I reverted back v2017-01-08. That version worked perfectly for about a year until updating it to the current version. I tried 2 previous version back from the current version that also behaved the same (an endless bmc reset loop). Maybe the reset is too sensitive(?) compared to v2017-01-08. I liked the new version until it starts to reset bmc. I'm willing to do some testing again with you if you want to figure this out. I guess I'm the only one having this issue? Is there anyone else with the X10SL7-F MB using the current script without issue?

I think It may be caused by the a 100 rpm variable in 1 of the 3 peripheral fans. All 3 fans are the same brand and model but one tends to be about 100 rpm faster than the other two. Not sure why but maybe the script senses that and tries to reset bmc in an attempt to correct.

Anyhow, willing to test if you want.
I never heard if you got the fan header thresholds all set correctly. I would still think that's the problem. Also make certain which fans are connected to which headers so you're not setting thresholds for the wrong header. If it's still resetting, make the thresholds more liberal, so higher max and lower min, for the zone that is causing the reset.

I can look into differences between 2017-01-08 and current version in the reset logic. But I don't really have any ideas to base testing on at this point. I haven't heard of this being a widespread problem.
 

Glorious1

Guru
Joined
Nov 23, 2014
Messages
1,211
@lmannyr, I looked at the 2017-01-08 version of spinpid2.sh. It looks like the bmc reset thing was aspirational at that point and that code was commented out. It was later better developed. The bmc reset in the latest version is lines 423-436. If you feel it is safe (at your own risk) you could comment that out or adjust the values used. Just monitor temps and fans for a while after doing that and make sure every thing seems right.
 

Grinchy

Explorer
Joined
Aug 5, 2017
Messages
78
First of alle, thank you for this great script!

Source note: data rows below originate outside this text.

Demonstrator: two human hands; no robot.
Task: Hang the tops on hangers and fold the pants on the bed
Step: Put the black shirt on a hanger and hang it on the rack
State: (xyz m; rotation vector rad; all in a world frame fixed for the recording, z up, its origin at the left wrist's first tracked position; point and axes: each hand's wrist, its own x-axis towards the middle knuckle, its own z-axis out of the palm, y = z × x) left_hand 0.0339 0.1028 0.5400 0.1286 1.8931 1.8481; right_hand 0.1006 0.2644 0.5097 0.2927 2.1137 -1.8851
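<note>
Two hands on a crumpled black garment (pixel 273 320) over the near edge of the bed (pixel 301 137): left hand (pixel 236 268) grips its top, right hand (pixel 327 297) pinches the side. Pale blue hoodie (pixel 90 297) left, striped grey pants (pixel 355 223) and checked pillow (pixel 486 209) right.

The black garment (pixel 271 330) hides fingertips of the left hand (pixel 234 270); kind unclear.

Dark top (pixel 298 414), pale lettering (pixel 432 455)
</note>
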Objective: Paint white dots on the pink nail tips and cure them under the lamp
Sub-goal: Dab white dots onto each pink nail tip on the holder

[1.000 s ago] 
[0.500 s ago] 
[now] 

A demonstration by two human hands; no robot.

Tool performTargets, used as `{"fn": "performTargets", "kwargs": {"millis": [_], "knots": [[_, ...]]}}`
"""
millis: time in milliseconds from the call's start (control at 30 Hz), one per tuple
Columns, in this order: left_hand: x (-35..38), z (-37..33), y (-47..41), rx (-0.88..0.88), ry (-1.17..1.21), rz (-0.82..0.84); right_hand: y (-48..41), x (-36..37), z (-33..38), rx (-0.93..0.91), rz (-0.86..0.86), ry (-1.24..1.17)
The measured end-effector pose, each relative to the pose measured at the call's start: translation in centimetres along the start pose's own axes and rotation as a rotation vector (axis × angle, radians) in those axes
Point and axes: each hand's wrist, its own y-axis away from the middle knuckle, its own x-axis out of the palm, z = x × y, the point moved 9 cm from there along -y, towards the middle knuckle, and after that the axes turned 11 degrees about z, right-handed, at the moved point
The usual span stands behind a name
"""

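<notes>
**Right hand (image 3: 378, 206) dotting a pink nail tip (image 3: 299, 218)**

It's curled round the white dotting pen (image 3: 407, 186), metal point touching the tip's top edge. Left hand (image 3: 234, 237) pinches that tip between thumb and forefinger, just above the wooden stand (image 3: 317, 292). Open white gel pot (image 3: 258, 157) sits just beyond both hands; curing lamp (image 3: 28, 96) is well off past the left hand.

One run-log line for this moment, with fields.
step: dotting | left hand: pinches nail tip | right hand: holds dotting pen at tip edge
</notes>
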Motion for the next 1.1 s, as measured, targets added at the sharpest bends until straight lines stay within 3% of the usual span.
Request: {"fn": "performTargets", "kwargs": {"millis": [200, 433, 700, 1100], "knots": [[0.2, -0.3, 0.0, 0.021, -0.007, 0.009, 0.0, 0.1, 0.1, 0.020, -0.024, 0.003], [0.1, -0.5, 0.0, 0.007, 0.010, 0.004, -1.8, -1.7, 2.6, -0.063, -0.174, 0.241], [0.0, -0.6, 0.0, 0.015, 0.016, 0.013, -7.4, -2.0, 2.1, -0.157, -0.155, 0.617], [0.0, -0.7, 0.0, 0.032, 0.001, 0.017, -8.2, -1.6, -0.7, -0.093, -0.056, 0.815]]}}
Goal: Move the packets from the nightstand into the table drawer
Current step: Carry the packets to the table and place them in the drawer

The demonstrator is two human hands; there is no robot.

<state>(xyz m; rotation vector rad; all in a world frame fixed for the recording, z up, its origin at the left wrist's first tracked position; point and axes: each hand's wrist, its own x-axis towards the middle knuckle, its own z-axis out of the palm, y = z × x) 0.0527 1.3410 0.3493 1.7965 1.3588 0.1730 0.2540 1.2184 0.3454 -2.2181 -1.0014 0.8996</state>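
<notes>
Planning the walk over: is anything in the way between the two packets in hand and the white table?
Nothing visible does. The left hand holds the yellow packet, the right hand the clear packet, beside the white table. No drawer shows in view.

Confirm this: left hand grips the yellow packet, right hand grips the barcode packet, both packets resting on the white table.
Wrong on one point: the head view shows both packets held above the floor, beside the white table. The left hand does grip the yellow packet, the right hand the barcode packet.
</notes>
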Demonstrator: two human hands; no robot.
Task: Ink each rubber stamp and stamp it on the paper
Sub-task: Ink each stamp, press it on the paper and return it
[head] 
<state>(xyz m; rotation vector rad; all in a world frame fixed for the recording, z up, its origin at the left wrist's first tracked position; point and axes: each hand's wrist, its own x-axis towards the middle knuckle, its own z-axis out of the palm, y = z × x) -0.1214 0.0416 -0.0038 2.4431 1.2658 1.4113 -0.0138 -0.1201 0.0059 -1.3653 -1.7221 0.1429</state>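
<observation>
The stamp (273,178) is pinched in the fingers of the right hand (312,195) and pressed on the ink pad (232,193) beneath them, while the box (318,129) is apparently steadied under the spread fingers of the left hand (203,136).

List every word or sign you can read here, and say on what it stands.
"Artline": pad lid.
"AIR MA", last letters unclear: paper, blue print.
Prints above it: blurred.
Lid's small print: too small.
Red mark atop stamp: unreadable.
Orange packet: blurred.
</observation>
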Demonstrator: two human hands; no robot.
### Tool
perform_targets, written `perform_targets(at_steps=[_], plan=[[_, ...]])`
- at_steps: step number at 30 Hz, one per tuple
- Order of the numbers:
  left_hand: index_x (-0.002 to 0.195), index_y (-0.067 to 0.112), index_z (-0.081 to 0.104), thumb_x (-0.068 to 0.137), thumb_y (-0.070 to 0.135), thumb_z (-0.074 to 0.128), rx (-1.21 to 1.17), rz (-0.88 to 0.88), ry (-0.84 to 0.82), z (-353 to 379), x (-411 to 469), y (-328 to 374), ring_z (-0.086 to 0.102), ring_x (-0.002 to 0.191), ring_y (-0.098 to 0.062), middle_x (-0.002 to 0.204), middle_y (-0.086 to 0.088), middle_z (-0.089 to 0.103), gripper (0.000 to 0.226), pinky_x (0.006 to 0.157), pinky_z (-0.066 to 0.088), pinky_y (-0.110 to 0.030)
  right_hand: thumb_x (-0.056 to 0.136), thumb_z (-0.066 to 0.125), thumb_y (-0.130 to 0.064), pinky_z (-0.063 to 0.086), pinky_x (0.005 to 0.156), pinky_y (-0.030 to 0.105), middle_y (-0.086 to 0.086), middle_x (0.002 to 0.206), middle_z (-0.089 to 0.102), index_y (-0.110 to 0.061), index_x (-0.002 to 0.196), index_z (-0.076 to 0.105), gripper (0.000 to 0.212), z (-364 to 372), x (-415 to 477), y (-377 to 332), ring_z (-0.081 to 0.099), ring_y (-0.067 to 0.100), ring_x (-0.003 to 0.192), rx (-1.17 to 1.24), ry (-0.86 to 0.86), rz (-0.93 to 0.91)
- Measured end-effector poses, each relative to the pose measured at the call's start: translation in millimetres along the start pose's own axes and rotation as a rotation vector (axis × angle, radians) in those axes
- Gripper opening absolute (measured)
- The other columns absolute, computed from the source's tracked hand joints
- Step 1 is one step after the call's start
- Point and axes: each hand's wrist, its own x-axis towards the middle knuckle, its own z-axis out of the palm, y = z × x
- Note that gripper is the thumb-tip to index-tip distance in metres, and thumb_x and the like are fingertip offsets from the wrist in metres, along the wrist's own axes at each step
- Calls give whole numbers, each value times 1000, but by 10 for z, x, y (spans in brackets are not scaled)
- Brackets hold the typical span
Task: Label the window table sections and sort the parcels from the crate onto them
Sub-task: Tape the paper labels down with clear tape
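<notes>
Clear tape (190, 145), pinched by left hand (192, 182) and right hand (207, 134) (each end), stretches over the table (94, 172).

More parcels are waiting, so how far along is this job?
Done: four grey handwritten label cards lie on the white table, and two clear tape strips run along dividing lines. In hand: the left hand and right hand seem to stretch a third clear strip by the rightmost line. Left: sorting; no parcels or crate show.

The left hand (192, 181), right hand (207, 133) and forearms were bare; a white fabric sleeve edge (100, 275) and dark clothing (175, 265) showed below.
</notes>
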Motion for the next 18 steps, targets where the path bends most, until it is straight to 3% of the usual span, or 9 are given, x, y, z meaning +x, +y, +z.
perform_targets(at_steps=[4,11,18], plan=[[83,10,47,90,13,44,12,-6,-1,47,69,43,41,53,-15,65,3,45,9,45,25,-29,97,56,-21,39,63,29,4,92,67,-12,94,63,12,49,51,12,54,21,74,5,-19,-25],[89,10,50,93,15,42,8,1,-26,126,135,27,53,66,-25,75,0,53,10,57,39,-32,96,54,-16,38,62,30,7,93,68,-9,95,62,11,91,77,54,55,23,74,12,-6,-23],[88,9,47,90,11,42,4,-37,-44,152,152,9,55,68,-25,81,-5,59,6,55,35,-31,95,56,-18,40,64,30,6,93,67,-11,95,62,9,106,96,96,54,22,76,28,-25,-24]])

How do you start this script? If i set it as postinit, it will Stop my NAS from booting cause the script doesn't habe an end, where the boot would continue.
 

Glorious1

Guru
Joined
Nov 23, 2014
Messages
1,211
That is odd. I do start spinpid.sh as a postinit task, and it works fine. Have you tried it?
 

cadamwil

Explorer
Joined
Sep 6, 2013
Messages
60
I have got the scripts to run, but I am often seeing
Code:
Unable to send RAW command (channel=0x0 netfn=0x30 lun=0x0 cmd=0x70 rsp=0xcc): Invalid data field in request
and the fan speeds do not seem to be changing.
 
Last edited:

Glorious1

Guru
Joined
Nov 23, 2014
Messages
1,211
I have got the scripts to run, but I am often seeing
Code:
Unable to send RAW command (channel=0x0 netfn=0x30 lun=0x0 cmd=0x70 rsp=0xcc): Invalid data field in request
and the fan speeds do not seem to be changing.
Which script is this?
I'm not enough of a server-head to tell what the items in your signature are. Which is the motherboard? Is it a server-grade board? Does it have IPMI?
 

cadamwil

Explorer
Joined
Sep 6, 2013
Messages
60
My motherboard is a Supermicro X9DRi-LN4F+. It has IPMI. I receive that alert when running spintest.sh and spincheck.sh Also, keep in mind, I have limited Unix/Linux knowledge. Also, the script doesn't seem to be creating or filling logs, so I may be running it with the wrong permissions.
 
Last edited:

Glorious1

Guru
Joined
Nov 23, 2014
Messages
1,211
Thanks. And you're running it as root or with sudo I guess?
spintest.sh generates no log, it just outputs to the terminal.
However spincheck.sh should generate a log in the directory specified near the top of the file, which you would need to edit:
Code:
# Creates logfile and sends all stdout and stderr to the log,
# leaving the previous contents in place. If you want to append to existing log,
# add '-a' to the tee command.
# Change to your desired log location/name:
LOG=/mnt/MyPool/MyDataSet/MyDirectory/spincheck.log

I think the execute permissions survive upload and download. But not totally sure. The permissions should look like this:
Code:
-rwxr-xr-x  1 <your username> wheel   8.9K Dec 29 15:52 spincheck.sh

If you get it to run and produce a log, please post it so I can have a look.
We may have to research if that board has different raw commands than most of them.
 

cadamwil

Explorer
Joined
Sep 6, 2013
Messages
60
Thanks. And you're running it as root or with sudo I guess?
spintest.sh generates no log, it just outputs to the terminal.
However spincheck.sh should generate a log in the directory specified near the top of the file, which you would need to edit:
Code:
# Creates logfile and sends all stdout and stderr to the log,
# leaving the previous contents in place. If you want to append to existing log,
# add '-a' to the tee command.
# Change to your desired log location/name:
LOG=/mnt/MyPool/MyDataSet/MyDirectory/spincheck.log

I think the execute permissions survive upload and download. But not totally sure. The permissions should look like this:
Code:
-rwxr-xr-x  1 <your username> wheel   8.9K Dec 29 15:52 spincheck.sh

If you get it to run and produce a log, please post it so I can have a look.
We may have to research if that board has different raw commands than most of them.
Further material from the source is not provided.